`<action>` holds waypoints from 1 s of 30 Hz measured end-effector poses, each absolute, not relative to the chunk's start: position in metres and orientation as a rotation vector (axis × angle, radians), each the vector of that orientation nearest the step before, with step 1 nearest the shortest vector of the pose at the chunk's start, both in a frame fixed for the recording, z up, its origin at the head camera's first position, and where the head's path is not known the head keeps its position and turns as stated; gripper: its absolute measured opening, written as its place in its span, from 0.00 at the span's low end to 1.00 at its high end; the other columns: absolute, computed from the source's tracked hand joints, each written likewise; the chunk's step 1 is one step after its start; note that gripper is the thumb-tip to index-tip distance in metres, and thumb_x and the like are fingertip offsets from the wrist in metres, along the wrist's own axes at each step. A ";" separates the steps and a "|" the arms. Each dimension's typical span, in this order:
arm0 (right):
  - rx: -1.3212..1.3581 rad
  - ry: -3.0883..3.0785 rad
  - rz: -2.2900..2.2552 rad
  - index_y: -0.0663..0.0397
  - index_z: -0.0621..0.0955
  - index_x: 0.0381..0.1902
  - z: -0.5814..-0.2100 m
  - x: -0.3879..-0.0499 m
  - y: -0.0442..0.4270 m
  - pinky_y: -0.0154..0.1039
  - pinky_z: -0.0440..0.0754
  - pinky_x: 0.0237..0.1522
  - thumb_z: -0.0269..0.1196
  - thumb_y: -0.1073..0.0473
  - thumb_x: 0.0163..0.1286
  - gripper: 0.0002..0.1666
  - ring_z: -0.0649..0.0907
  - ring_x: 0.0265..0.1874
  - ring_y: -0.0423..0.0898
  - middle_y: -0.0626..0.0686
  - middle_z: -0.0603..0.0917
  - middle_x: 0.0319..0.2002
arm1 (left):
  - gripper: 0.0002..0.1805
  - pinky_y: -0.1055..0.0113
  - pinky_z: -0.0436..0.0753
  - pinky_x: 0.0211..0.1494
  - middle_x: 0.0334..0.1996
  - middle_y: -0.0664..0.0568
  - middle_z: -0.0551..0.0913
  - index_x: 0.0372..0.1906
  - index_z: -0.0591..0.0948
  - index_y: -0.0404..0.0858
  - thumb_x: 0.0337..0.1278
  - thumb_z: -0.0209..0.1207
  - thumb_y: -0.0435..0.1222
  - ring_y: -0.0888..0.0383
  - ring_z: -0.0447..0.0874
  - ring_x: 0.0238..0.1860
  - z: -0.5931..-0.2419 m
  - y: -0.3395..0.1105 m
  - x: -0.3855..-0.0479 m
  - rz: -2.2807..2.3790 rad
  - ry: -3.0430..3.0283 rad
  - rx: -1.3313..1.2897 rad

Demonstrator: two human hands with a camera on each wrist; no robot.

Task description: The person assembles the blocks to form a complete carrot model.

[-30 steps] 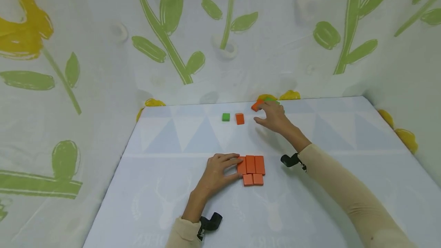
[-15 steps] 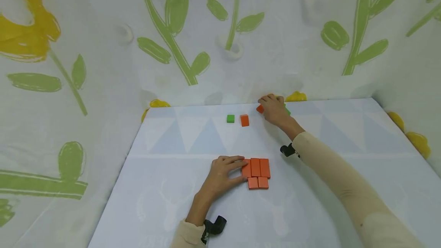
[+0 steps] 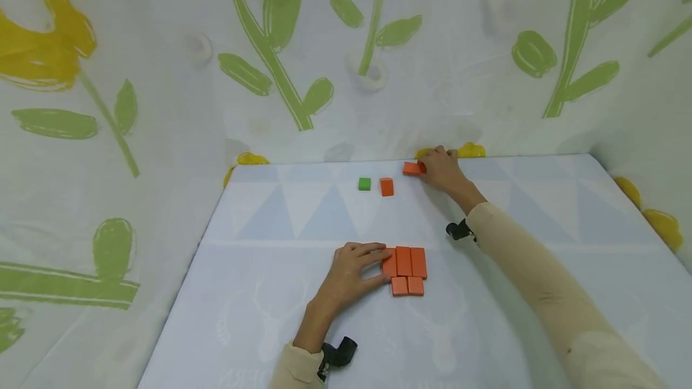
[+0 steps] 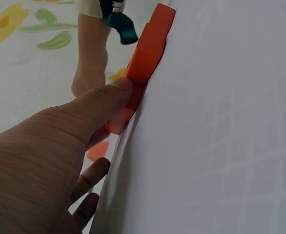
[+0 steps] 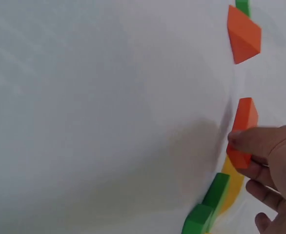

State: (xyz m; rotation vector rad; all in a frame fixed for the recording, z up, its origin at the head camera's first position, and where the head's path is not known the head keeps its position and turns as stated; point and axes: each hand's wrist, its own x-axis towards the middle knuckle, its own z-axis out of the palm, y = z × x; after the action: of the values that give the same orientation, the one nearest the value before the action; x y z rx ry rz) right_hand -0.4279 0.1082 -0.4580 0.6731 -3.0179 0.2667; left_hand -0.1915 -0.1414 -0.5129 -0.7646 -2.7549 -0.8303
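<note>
In the head view, several orange blocks (image 3: pixel 403 262) lie together on the table: three longer ones side by side, with two shorter ones (image 3: pixel 400 286) along their near edge. My left hand (image 3: pixel 348 275) holds the leftmost long block between thumb and fingers; its thumb (image 4: pixel 111 95) presses against the orange in the left wrist view. At the far table edge, my right hand (image 3: pixel 446 171) pinches another orange block (image 3: pixel 412 168), between thumb and fingers in the right wrist view. Green blocks (image 5: pixel 215 192) stand close to that hand, hidden behind it in the head view.
A small green block (image 3: pixel 364 184) and an orange block (image 3: pixel 386 186) sit left of the right hand on the pale patterned table (image 3: pixel 259 293). Flowered fabric (image 3: pixel 178 101) rises behind the table and at both sides. Each wrist wears a black camera.
My right hand has closed its thumb and fingers on the far orange block, which now lies more crosswise. Its green neighbours have passed out of sight behind the hand. My left hand keeps its hold.
</note>
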 end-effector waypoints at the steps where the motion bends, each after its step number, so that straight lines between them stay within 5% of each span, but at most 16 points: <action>1: 0.680 -3.002 0.294 0.59 0.83 0.55 -0.456 -0.424 0.110 0.64 0.57 0.60 0.68 0.59 0.67 0.20 0.69 0.59 0.61 0.61 0.79 0.58 | 0.27 0.49 0.69 0.60 0.64 0.61 0.77 0.64 0.81 0.53 0.60 0.66 0.52 0.54 0.72 0.59 -0.512 -0.141 -0.191 -0.829 -2.759 -0.762; 8: 0.768 -2.874 0.473 0.56 0.85 0.49 -0.443 -0.386 0.117 0.60 0.61 0.53 0.72 0.56 0.61 0.19 0.72 0.56 0.58 0.58 0.83 0.49 | 0.26 0.48 0.69 0.60 0.64 0.61 0.77 0.64 0.81 0.53 0.61 0.66 0.53 0.54 0.72 0.60 -0.509 -0.145 -0.191 -0.812 -2.775 -0.746; 30: 1.072 -2.700 0.729 0.51 0.86 0.47 -0.432 -0.242 0.131 0.56 0.62 0.56 0.76 0.58 0.57 0.18 0.76 0.52 0.50 0.47 0.85 0.44 | 0.27 0.48 0.68 0.60 0.64 0.60 0.77 0.64 0.81 0.52 0.61 0.66 0.51 0.53 0.71 0.60 -0.514 -0.141 -0.191 -0.871 -2.769 -0.768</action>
State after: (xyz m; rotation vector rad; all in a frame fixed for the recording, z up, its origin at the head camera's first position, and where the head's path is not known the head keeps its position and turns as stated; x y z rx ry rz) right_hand -0.2416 0.1310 -0.4318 1.0720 -2.7001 0.7286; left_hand -0.1911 -0.1412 -0.5139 -0.7684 -2.7685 -0.8708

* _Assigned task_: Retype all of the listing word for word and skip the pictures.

* _Answer to this problem_:
`<action>` holds waypoints from 1 s of 30 Hz measured end-effector poses, each absolute, not relative to the chunk's start: position in metres and orientation as a rotation vector (axis × angle, radians), each the vector of that orientation nearest the step before, with step 1 nearest the shortest vector of the pose at the chunk's start, both in a frame fixed for the recording, z up, its origin at the head camera's first position, and where the head's path is not known the head keeps its position and turns as stated; gripper: its absolute measured opening, written as its place in its span, from 0.00 at the span's low end to 1.00 at its high end; the other columns: absolute, computed from the source's tracked hand joints, each written likewise; the chunk's step 1 is one step after its start; note that gripper is the thumb-tip to index-tip distance in metres, and thumb_x and the like are fingertip offsets from the wrist in metres, along the wrist's own axes at each step. A ";" separates the steps and a "|" the arms. Each dimension's typical span, in this order:
arm0 (right):
  - rx: -1.3212..1.3581 rad
  - ry: -3.0883..3.0785 rad
  - rz: -2.2900..2.2552 rad
  - index_y: -0.0663..0.0397
  - index_z: -0.0621..0.0955
  - index_x: 0.0381..0.1902
  - z: -0.5814..-0.2100 m
  - x: -0.3879..-0.0499 m
  - y: -0.0442..0.4270 m
  - pinky_y: -0.0154..0.1039
  - pinky_z: -0.0440..0.0754
  - pinky_x: 0.0237..0.1522
  - thumb_z: -0.0269..0.1196
  - thumb_y: -0.1073..0.0473
  - thumb_x: 0.0163..0.1286
  - gripper: 0.0002..0.1666
  - ring_z: -0.0649..0.0907
  - ring_x: 0.0265..0.1874
  - ring_y: -0.0423..0.0898
  - middle_y: -0.0626..0.0686
  - middle_z: -0.0603..0.0917
  - middle_x: 0.0319..0.2002
arm1 (left):
  - gripper: 0.0002..0.1805
  - pinky_y: -0.1055..0.0113
  - pinky_z: -0.0436..0.0753
  - pinky_x: 0.0211..0.1494
  - middle_x: 0.0334..0.1996
  - middle_y: -0.0664..0.0568
  - middle_z: -0.0551..0.0913
  - index_x: 0.0372..0.1906
  - index_z: -0.0591..0.0948
  - index_y: -0.0404..0.0858
  - thumb_x: 0.0337..0.1278
  - thumb_z: -0.0209..0.1207
  - thumb_y: -0.0435..0.1222
  - ring_y: -0.0888..0.0383
  - ring_z: -0.0447..0.0874
  - ring_x: 0.0238..0.1860
  - z: -0.5931..-0.2419 m
  - y: -0.3395..0.1105 m
  - x: -0.3855..-0.0479 m
  - rz: -2.2807..2.3790 rad
  - ry: -3.0430..3.0283 rad
  - rx: -1.3313..1.2897 rad

Demonstrator: two human hands with a camera on each wrist; no robot.

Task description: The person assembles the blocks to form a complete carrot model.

[-30 steps] 
[-15 steps] 
[+0 steps] 
[+0 steps] 
[+0 steps] 

State: (xyz m; rotation vector rad; all in a frame fixed for the recording, z up, its origin at the head camera's first position, and where the head's path is not known the head keeps its position and turns as stated; point and axes: each hand's wrist, its own x-axis towards the middle knuckle, its own z-axis out of the palm, y = z × x; after the action: of the values that give the same orientation, the one nearest the value before the action; x y z rx ry rz) right_hand -0.4279 0.1082 -0.4580 0.6731 -3.0179 0.2667; left_hand -0.1915 -0.1414 -0.5129 -0.7646 -2.7549 -0.8303
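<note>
In the head view, several orange blocks (image 3: pixel 403 262) lie together on the table: three longer ones side by side, with two shorter ones (image 3: pixel 400 286) along their near edge. My left hand (image 3: pixel 348 275) holds the leftmost long block between thumb and fingers; its thumb (image 4: pixel 111 95) presses against the orange in the left wrist view. At the far table edge, my right hand (image 3: pixel 446 171) pinches another orange block (image 3: pixel 412 168), between thumb and fingers in the right wrist view. Green blocks (image 5: pixel 215 192) stand close to that hand, hidden behind it in the head view.
A small green block (image 3: pixel 364 184) and an orange block (image 3: pixel 386 186) sit left of the right hand on the pale patterned table (image 3: pixel 259 293). Flowered fabric (image 3: pixel 178 101) rises behind the table and at both sides. Each wrist wears a black camera.
My right hand has closed its thumb and fingers on the far orange block, which now lies more crosswise. Its green neighbours have passed out of sight behind the hand. My left hand keeps its hold.
</note>
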 end-effector waypoints at the steps where the motion bends, each after its step number, so that straight lines between them stay within 5% of each span, but at most 16 points: <action>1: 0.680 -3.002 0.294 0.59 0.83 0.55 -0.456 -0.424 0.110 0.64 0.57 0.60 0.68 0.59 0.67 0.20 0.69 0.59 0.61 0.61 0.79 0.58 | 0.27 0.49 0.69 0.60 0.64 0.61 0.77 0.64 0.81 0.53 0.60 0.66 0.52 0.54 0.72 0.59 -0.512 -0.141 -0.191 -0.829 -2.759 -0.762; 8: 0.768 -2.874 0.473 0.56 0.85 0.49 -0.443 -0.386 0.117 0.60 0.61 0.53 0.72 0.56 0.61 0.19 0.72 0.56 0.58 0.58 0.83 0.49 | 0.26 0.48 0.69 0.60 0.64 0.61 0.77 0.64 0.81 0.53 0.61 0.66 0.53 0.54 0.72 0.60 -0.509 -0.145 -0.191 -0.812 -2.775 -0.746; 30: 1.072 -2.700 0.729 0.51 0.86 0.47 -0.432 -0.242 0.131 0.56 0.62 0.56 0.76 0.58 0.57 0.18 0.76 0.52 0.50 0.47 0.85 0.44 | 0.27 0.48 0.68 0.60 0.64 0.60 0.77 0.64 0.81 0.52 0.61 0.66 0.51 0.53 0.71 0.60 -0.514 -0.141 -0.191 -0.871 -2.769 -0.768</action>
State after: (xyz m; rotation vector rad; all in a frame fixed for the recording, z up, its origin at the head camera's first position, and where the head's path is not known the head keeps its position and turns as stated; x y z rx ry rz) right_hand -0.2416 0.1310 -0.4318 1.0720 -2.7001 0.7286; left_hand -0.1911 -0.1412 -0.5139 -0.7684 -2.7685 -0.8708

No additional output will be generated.